Current update: I spent time going through my branches and deleting branches that already have been merged into main (to avoid confusion and to also make sure I do not go back to those branches since they are definitely behind the main branch). Should those branches need to be remade, this should not be a problem (and the newly created ones will contain the up to date code from main). I also started writing a condensed testing guide doc that is in the shared folder. We are getting closer to the stage where testing can start on some areas, so this is important to have going forward. I also made a pull request for the code in this issue thread.
Current update: I moved onto the testing document in the google drive and started writing it. I go up to the frontend testing procedure, with stems of things to test. I will now start on the backend testing procedure. This document relies on the information from the 5th writing assignment, but it is in bullet point format with more specifics that way it is easier to read and easier to follow.
Current update: I finished up the testing document, and it is now reflective on how we will test along with some specifics that need to be tested. This should be useful for finding even more things to test while testing in the moment. It also delineates the different testing duties in a document that is not 11 point single spaced font paragraphs. I also spent time looking at the new code added to the react app (I have not touched it for a couple of weeks and it has changed quite a bit).
Current update: I talked on the phone for Travis for ~5 minutes to clarify some of the csv format information related to the testing data. Once we have the testing files made, I can test the text comparison as well as some team members begin working on the ML model. I also spent time looking at reasons why similar tools do not work as well. It seems that even OpenAI shut down their own ai tool classifier for its poor accuracy.

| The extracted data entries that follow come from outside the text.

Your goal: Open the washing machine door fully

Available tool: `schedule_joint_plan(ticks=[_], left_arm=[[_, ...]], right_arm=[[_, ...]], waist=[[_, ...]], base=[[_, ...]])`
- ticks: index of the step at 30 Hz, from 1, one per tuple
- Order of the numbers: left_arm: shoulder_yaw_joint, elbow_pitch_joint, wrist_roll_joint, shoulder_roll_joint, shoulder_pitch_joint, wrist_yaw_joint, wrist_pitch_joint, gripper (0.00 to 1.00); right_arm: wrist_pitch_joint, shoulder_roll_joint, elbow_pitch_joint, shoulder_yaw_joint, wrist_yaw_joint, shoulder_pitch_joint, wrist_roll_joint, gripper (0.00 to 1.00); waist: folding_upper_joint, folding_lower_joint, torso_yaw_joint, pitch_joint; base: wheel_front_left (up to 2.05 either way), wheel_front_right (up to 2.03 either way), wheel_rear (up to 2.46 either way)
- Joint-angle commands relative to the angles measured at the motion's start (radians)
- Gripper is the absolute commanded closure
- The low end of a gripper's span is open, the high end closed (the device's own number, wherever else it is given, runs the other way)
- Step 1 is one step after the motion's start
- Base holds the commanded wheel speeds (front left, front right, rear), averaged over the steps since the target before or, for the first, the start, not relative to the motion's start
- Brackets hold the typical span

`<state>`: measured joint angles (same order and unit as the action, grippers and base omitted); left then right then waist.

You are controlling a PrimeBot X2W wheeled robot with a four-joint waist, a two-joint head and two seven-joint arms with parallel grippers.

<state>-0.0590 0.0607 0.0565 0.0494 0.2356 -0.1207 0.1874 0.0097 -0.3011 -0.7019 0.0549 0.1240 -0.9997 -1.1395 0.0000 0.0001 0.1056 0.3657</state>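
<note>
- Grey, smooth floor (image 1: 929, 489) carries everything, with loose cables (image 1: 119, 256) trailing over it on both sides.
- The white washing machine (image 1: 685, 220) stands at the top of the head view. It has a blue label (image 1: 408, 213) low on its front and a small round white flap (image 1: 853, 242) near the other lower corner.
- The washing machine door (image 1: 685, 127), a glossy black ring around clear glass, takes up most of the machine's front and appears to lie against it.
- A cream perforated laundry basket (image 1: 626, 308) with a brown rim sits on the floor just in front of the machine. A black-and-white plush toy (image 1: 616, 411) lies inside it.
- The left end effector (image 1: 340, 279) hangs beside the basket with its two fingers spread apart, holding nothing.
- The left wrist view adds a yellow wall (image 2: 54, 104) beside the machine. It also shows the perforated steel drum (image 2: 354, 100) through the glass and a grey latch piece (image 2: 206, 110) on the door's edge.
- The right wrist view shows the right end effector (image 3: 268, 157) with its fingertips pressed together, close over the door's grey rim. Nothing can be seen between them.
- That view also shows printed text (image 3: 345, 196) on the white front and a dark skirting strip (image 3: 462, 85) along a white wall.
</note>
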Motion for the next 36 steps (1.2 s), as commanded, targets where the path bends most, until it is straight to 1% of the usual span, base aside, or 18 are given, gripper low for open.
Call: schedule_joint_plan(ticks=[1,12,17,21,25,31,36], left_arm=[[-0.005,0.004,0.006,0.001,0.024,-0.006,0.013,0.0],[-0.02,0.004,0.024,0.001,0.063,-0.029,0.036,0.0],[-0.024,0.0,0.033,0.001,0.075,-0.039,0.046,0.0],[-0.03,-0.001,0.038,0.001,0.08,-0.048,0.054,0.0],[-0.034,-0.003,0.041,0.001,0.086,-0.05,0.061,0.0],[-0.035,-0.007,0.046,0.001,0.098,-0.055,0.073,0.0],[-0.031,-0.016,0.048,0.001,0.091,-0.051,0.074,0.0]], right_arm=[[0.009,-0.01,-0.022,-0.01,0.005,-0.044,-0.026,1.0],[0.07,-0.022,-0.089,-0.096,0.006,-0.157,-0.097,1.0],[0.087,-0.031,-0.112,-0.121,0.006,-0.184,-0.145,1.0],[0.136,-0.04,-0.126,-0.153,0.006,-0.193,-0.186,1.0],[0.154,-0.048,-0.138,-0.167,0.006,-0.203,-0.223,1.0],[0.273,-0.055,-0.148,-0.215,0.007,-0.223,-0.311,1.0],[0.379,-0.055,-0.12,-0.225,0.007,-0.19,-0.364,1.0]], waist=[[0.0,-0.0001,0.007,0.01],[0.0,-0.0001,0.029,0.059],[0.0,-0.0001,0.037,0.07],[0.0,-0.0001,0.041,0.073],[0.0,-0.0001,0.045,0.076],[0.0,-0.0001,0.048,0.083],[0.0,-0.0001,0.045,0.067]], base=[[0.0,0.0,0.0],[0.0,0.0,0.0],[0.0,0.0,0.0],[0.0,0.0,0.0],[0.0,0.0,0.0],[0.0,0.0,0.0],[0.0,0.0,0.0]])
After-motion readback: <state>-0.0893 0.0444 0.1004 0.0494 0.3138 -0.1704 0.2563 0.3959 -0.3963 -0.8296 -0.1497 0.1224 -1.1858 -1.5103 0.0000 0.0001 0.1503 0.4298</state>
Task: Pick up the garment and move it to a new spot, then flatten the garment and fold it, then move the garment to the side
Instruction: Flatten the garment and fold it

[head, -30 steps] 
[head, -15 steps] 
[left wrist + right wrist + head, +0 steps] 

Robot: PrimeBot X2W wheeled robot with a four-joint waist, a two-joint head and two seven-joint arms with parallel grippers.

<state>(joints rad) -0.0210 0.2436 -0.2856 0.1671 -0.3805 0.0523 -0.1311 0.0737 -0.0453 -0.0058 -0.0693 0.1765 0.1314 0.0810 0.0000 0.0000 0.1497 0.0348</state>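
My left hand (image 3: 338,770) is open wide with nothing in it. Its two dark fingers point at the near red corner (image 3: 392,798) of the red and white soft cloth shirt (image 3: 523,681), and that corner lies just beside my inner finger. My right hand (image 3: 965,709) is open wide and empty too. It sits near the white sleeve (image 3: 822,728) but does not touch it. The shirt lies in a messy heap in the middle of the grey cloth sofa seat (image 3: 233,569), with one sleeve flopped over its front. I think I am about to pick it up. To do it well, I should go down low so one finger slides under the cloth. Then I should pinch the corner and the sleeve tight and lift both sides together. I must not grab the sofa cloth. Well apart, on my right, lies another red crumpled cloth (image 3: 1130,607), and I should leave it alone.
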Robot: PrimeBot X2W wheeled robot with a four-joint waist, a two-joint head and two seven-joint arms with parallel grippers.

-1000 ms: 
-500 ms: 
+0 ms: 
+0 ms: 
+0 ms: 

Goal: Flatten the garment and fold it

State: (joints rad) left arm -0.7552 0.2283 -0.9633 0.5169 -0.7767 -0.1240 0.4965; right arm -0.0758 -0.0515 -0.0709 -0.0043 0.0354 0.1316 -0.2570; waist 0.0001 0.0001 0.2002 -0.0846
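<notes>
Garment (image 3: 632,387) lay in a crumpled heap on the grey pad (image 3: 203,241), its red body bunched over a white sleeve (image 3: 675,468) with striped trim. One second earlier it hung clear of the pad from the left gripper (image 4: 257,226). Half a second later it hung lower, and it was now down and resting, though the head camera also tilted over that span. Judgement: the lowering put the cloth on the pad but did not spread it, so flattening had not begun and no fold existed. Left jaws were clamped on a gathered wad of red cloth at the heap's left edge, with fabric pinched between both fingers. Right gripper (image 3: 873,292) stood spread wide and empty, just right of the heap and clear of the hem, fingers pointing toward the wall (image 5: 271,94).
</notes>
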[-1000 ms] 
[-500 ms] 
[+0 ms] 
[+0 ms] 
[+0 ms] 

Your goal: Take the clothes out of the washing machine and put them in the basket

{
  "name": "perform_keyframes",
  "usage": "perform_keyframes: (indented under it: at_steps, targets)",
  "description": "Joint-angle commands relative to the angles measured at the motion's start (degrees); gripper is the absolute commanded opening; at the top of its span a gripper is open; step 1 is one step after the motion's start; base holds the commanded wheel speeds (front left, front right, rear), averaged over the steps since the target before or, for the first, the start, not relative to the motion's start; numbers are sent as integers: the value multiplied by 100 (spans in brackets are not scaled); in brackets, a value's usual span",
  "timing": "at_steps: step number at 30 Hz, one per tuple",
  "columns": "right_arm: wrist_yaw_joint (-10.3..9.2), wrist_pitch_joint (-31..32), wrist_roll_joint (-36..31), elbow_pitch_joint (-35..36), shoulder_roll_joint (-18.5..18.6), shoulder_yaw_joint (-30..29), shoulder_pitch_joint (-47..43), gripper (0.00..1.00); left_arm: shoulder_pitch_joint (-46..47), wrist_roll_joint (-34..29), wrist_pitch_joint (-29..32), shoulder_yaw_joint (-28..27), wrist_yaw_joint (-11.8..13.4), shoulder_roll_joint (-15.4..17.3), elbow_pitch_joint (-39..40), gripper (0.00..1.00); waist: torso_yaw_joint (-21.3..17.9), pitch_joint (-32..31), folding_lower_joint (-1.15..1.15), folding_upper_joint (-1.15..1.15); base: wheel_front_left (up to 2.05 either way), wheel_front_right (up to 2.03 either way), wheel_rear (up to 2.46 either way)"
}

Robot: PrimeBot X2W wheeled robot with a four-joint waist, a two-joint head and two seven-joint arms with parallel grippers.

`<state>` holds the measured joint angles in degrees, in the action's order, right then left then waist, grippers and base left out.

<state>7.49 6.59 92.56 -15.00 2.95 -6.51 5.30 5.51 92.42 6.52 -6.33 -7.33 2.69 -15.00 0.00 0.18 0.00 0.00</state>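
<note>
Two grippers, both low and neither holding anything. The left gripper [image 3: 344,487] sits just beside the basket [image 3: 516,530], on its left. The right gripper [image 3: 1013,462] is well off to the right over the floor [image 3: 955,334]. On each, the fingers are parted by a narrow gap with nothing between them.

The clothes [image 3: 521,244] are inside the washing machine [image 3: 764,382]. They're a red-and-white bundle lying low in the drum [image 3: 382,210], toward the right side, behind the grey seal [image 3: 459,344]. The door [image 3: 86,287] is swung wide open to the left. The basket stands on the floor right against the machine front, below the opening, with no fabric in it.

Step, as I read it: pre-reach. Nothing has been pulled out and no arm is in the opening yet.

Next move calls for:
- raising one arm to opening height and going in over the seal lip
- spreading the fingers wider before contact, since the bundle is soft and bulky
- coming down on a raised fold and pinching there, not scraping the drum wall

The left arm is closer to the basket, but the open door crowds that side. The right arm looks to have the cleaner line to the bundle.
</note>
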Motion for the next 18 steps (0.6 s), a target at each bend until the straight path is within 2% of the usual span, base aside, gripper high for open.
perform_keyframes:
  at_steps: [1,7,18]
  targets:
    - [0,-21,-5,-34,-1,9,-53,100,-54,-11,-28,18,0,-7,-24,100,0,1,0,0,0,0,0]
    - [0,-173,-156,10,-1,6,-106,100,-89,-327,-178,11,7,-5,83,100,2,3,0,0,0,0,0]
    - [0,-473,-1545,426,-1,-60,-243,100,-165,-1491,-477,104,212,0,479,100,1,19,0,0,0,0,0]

Sources read: https://arstechnica.com/information-technology/2023/07/why-ai-detectors-think-the-us-constitution-was-written-by-ai/ https://www.washingtonpost.com/technology/2023/04/01/chatgpt-cheating-detection-turnitin/ https://decrypt.co/149826/openai-quietly-shutters-its-ai-detection-tool
I mainly wanted to see if what we are doing makes sense still, and it does, since we are including the actual representative outputs. This is not something I have seen from other similar products.
This ticket is associated for looking into and then implementing possible ways to compare the submission input to the ai tool outputs. There are existing tools that do this, so that would be a good starting point. These existing tools are pretty bad in accuracy though, so we need to be creative in how we do this.